Donald Trump announced, finally, how he plans to restructure his personal, business and family assets in such a way as to protect himself legally against real and imagined conflicts of interest when he assumes the Presidency in another week. With the backdrop literally of tons of files and prestigious legal representation, he outlined a plan that almost instantly was deemed totally insufficient by many experts to shield him from major potential legal battles based on self-dealing, not to mention violations of the emoluments clause in the U.S. Constitution. In what we now know to be classical Trump bravado, Trump pronounced that his plan was final and fully in keeping with the law, and even proclaimed that the Constitution makes clear that as President he could legally and freely serve in office and, at the same time, run his huge, international network of interlocking businesses.

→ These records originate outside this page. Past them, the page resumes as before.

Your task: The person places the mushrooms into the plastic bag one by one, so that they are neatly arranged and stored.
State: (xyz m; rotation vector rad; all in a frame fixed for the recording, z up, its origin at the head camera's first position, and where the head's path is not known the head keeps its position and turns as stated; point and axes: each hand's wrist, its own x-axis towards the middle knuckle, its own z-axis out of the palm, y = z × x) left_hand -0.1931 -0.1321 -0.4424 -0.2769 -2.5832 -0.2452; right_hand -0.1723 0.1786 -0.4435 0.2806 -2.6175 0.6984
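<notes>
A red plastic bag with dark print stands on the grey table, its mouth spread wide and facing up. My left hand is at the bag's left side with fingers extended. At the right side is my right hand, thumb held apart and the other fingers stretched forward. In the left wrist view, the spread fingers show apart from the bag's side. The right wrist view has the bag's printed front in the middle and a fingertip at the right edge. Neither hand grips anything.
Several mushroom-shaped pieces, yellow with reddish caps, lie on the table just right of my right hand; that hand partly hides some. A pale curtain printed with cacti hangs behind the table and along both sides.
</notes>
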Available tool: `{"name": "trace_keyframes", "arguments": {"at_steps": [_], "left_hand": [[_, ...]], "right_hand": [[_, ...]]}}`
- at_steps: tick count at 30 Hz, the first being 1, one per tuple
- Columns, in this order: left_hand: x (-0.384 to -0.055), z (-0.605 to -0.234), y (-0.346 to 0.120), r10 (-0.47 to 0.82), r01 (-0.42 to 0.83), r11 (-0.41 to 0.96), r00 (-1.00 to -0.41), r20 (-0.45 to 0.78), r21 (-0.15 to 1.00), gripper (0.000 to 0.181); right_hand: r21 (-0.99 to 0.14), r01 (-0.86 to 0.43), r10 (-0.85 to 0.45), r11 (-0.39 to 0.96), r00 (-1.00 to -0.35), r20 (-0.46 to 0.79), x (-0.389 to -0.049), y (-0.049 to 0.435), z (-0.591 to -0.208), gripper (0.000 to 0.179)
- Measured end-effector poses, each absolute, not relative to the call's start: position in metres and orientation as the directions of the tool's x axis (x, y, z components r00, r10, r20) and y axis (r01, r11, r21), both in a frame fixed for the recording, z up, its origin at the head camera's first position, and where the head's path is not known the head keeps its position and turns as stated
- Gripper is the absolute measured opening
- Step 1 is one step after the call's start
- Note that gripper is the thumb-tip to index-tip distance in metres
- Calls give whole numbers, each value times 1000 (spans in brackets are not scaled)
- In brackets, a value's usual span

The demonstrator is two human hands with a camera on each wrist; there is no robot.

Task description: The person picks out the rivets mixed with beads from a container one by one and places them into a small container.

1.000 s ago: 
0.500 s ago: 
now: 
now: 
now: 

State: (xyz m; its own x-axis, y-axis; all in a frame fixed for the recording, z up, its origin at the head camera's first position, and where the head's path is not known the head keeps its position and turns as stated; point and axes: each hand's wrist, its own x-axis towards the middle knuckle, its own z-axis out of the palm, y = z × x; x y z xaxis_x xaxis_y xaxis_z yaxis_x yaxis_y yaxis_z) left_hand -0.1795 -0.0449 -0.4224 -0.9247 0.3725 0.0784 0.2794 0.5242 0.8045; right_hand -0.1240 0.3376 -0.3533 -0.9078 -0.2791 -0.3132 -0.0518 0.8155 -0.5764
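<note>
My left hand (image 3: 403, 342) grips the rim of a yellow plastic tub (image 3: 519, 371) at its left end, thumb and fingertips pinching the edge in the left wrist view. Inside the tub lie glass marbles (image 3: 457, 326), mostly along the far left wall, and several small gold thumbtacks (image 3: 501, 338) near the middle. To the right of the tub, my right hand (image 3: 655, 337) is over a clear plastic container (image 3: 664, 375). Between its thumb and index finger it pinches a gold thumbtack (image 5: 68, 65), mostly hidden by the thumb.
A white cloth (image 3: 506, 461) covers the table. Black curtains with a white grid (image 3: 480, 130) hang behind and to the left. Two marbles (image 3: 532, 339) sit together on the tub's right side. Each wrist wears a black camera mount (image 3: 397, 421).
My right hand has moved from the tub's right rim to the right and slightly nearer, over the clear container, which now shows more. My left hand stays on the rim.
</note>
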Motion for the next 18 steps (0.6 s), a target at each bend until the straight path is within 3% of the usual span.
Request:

Like so much else, Trump cares not a whit about what others think, having spent much of his live embroiled in one or another lawsuit. But, he fails to realize he’s in a totally new world now, and lawsuits by the government for State crimes are very different from those in which he has engaged heretofore against students of Trump University and contractors and subcontractors in his real estate projects. A US government case against Trump would threaten in a big way both his freedom and his accumulated billions.
And, as importantly, and as a new window into his psyche, Trump’s refusal to separate himself completely from the Trump empire not only puts himself at great risk, but does the same now for his children and grandchildren. In fact, he has so tightly woven his adult sons into all this (and his daughter and son-in-law) that, if the experts who have declared his plan unsatisfactory are correct, they have now been put in a position possibly and, I suspect, unwittingly to join him as co-defendants in future cases brought by the US government.